El primero del conjunto de enormes problemas que nosotros, como especie, nos estamos preparando para llorar con estos juguetitos nuevos tiene que ver con las instrucciones. Al igual que en la década de 1950, cuando IBM presentó el 701, sólo un puñado de personas entendía cómo funcionaba esa nueva tecnología. Avancemos 50 años, sólo 50, hasta el año 2000, y obtuvimos la génesis de Internet para todos (ahora conocido como web 1.0), los teléfonos celulares en todas partes y el colapso de las dot.com; porque nosotros, los humanos, también somos realmente muy buenos arruinando las cosas cuando van bien. Apenas 22 años después de eso, mira el mundo que nos rodea: teléfonos inteligentes, inteligencia artificial, Google vs Amazon, internet web 3.0, blockchain y cripto-lo-que-sea junto con su reciente grave caída de valor en el mercado… una vez más, podemos ser realmente buenos para colapsar cosas.

Para cuando estas computadoras cuánticas comienzan a estar disponibles para resolver algunos de esos grandes problemas complejos, habrá una necesidad igualmente impresionante de personas calificadas para codificarlos. Porque la codificación que funciona para sistemas binarios no funciona para qubits. La abrumadora mayoría de los técnicos que podrán hacer las preguntas correctas en forma de algoritmos para ser alimentados en estas máquinas ni siquiera tienen la edad suficiente para conducir hoy. Si alguien gasta recursos haciendo preguntas incorrectas, las respuestas serán simplemente inútiles. Los que más se beneficiarán de la tecnología son los que también inviertan en talento que la opere correctamente.

HAY UNA SOLUCIÓN PARA CADA ROMPECABEZAS

El otro gran problema que debe resolverse para estas máquinas es cómo pasar a su uso masivo y democrático. Del consumo de energía a la portabilidad al acceso. Las computadoras cuánticas actualmente requieren cantidades absurdas de energía. Al igual que los primeros IBM comparativamente lo hicieron cuando salieron. Afortunadamente, las empresas que las desarrollan también están trabajando en este tema, porque han aprendido del pasado que, además de los científicos de primer nivel necesarios para diseñar y codificar, también necesitan empresarios experimentados como parte del equipo de liderazgo. La perspicacia comercial dicta que, si una tecnología no tiene una estrategia para una eventual adopción masiva, no alcanzará su máximo potencial.
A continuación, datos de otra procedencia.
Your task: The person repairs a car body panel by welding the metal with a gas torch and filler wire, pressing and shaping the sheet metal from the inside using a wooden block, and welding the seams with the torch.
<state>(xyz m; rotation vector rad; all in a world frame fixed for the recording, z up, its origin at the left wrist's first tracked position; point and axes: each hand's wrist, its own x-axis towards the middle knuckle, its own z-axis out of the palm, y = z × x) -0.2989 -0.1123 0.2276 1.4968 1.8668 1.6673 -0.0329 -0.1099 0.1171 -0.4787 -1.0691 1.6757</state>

Si no hay un mapa de ruta para tener algo de ese poder de procesamiento cuántico en nuestras manos, en términos de eficiencia energética, facilidad de transporte y poder recibir servicio en casi cualquier lugar, créanme, no funcionará. No llegará nada lejos. Estas empresas también se están preparando simultáneamente para ese aspecto.

LA PREGUNTA CORRECTA

Al pensar en todas las formas en que hemos podido expandir los límites de nuestro conocimiento, en todas las direcciones posibles, la idea de la tecnología asistida cuántica me da esperanza. Espero que podamos resolver muchos de los problemas del mundo actual durante mi vida, a pesar de nuestra capacidad para complicar las cosas sobre la marcha. Me da esperanza incluso contra la amenaza de que esa tecnología caiga en las manos equivocadas y se utilice para cometer delitos. Tal vez una de las primeras preguntas para las que codificamos es cómo evitar que esta y futuras tecnologías causen daños. No obstante, el futuro será sin duda diferente.

Xavier «Xavi» Flores es un ejecutivo hotelero y de finanzas inmobiliarias, y actualmente es socio y asesor de SevenTrainVentures, una empresa de inversión y desarrollo a startups y micro-emprendedores con enfoque en tecnologías aplicadas, con sede en Nueva York. Xavi es Licenciado en administración de empresas turísticas por la Universidad de Houston, en Texas, y obtuvo un MBA de ESADE Business School en Barcelona, España. Él es originario de Chetumal, Quintana Roo y reside en Estados Unidos.